Хирург продолжил, вводя в курс сегодняшнего беспокойного утра интернов, сидящих в обширном застекленном помещении вокруг стола, который занимал почти все пространство. Он перешел к подробностям:
— Огнестрельное ранение в лицо. Вливание физраствора и болеутоляющей сыворотки. В пути интубация силами бригады «скорой». Жизненные функции удалось стабилизировать, когда ее поместили в противошоковую палату. Затем мы отследили объем поражения при помощи компьютерной томографии. Иммуногистохимическое исследование не делали, при наличии дроби это было бы безумием.
— А где у нее дробь?
— Да практически везде. В языке, в подбородке, в челюсти, во лбу и правой щеке, которая почти целиком разворочена выстрелом. Щеку мы пришили: хорошо поработали, но у больной навсегда останется полукруглый рубец диаметром двадцать сантиметров.
— Давненько у нас не бывало таких захватывающих междисциплинарных операций, — подытожил главврач. — Перейдем к подробностям. Череп?
При помощи пульта хирург включил прикрепленный к стене экран и продолжил отчет, иллюстрируя его рентгеновскими снимками и сканами компьютерной томографии.
— Череп не поврежден, но справа частично обгорела кожа волосистой части головы, и я понятия не имею, будут ли там расти волосы и как. В любом случае перед операцией мы все побрили, так что скоро узнаем.
— Ухо и слуховой проход?
— Серьезно раздражена барабанная перепонка. Возможна временная гипоакузия[2], но не обязательно.
— А что с глазом?
— Субконъюнктивальное[3] кровотечение, прекращенное. На несколько недель обеспечена гематома в периорбитальной области[4]. Просто наполненный кровью страшный глаз, однако ничего тревожащего по части зрения.
— Нос?
— Сломан. Прооперирован.
— Челюсть?
— Перелом восходящей ветви правой стороны нижней челюсти. Нам пришлось привинтить три стальные пластины. Заговорит она не скоро. В течение восьми или десяти дней питание через зонд, затем три недели протертая пища и желированная вода.
— Похоже, она была на волоске…
— Да, на пять сантиметров левее, и ей бы снесло все лицо. Но и теперь зрелище будет не из приятных. Кроме шестидесяти швов, которые мы наложили, чтобы прикрепить щеку на место, свой след оставит каждая дробинка. Но как бы то ни было, с хирургической точки зрения работа отличная.

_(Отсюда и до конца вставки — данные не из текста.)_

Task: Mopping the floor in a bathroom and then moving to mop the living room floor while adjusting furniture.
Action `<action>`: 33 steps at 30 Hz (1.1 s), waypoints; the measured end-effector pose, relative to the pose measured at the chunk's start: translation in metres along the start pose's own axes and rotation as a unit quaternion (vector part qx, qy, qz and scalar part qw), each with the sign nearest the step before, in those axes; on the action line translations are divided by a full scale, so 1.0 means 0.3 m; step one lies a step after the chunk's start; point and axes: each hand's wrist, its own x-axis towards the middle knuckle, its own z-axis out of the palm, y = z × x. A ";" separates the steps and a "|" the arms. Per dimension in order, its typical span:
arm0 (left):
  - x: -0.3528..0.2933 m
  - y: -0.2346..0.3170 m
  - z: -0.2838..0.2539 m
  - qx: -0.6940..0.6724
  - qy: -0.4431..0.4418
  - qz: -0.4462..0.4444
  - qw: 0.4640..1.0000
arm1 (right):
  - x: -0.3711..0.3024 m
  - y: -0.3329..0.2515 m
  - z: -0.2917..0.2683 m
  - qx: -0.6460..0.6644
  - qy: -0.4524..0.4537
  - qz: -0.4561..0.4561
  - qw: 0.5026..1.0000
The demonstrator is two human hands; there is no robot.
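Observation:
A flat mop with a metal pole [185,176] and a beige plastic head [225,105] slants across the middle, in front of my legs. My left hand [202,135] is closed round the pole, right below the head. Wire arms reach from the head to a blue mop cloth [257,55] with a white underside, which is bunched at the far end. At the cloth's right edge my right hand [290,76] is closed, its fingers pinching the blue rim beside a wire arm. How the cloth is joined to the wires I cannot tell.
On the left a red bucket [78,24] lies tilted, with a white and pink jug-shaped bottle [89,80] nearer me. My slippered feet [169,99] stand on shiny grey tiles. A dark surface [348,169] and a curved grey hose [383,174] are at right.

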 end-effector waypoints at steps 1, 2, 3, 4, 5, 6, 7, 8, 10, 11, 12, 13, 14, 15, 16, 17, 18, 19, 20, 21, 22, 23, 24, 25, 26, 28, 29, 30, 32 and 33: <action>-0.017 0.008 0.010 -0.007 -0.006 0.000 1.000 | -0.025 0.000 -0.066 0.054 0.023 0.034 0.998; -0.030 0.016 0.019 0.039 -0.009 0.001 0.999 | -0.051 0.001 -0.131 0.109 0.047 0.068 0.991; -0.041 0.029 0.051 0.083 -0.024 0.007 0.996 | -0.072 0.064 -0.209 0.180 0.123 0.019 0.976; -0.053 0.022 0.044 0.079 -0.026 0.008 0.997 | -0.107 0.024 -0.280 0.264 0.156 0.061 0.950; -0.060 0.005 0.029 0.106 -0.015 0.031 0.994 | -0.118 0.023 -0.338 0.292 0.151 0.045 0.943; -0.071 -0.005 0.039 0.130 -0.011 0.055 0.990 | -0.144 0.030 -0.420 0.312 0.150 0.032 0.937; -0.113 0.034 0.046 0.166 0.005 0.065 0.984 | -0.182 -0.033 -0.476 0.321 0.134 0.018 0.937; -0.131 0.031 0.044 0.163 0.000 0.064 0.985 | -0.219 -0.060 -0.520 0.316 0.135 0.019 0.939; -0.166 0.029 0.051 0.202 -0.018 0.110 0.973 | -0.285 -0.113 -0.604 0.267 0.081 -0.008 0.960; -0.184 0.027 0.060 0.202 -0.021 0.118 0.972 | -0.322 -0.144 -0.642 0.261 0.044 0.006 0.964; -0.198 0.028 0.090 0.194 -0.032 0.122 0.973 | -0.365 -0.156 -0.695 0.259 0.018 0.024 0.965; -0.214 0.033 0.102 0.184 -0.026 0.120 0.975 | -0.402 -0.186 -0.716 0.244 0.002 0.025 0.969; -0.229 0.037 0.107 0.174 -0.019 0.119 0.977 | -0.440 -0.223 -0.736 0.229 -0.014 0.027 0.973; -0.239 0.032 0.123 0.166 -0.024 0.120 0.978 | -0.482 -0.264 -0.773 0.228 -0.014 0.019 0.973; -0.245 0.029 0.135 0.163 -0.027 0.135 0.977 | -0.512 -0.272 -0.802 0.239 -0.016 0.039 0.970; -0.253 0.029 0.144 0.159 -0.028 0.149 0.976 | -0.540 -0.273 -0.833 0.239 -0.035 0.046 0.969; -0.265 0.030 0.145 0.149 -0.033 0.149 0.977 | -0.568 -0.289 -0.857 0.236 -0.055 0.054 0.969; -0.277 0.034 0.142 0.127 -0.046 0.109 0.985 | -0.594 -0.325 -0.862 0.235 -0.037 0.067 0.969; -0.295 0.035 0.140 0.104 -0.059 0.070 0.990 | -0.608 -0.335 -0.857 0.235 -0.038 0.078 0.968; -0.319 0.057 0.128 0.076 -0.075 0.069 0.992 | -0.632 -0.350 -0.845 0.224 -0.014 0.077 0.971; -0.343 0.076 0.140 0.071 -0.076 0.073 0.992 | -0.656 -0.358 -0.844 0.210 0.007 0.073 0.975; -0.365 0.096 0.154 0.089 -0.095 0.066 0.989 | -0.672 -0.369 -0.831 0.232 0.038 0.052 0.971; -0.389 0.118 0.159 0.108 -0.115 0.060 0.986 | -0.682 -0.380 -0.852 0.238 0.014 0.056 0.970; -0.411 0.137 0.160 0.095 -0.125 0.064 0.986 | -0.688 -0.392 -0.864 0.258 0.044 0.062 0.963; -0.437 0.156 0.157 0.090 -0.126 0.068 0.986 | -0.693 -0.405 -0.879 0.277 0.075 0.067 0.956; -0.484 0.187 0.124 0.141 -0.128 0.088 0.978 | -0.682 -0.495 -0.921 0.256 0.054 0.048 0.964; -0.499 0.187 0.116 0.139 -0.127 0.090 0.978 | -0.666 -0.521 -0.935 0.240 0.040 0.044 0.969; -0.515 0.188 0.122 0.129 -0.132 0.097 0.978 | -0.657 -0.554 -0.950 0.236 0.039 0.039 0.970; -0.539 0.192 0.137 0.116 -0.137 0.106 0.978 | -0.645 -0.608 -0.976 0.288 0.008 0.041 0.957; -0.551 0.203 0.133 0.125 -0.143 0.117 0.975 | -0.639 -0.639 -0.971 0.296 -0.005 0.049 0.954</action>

Теперь взгляды всех присутствующих обратились к психиатру.
— Это отвлечет вас от ваших солдат, Мельхиор, — пошутил главврач.
— Не совсем, — холодно парировал специалист. — Раненная в ходе операции. Боевой полицейский. Она ничем не отличается от моих солдат. Если никто не возражает, мне бы хотелось курировать этого пациента.
Мельхиор четыре дня назад вернулся из командировки в долину иракского Евфрата, где сопровождал французские отряды группы «Ваграм»[5], и приступил к работе в военном госпитале Перси, где, пытаясь адаптироваться, изнывал от скуки у себя в кабинете. Случай Ноэми Шастен пробудил его от спячки. Возвышаясь над собравшимися на целую голову, увенчанную зачесанной назад седой шевелюрой, и с высоты своего шестого десятка он заговорил с присущей ему уверенностью:
— Я готов заняться ею незамедлительно, параллельно с послеоперационным уходом и реабилитацией. Чем раньше я начну разговаривать с ней, тем успешнее удастся определить психические нарушения. В данном случае в одном человеке у меня несколько пациентов. Флик, который рискует никогда не вернуться на службу. Женщина, которую пугает мысль о том, что она перестала быть привлекательной. Взрослый человек, которому предстоит обнаружить лицо незнакомки и жить с ним. И девочка, которая наверняка умирает от страха. Прежде чем пытаться заняться восстановлением, ее придется подготовить. Но только не лгать ей. Когда я смогу ее увидеть?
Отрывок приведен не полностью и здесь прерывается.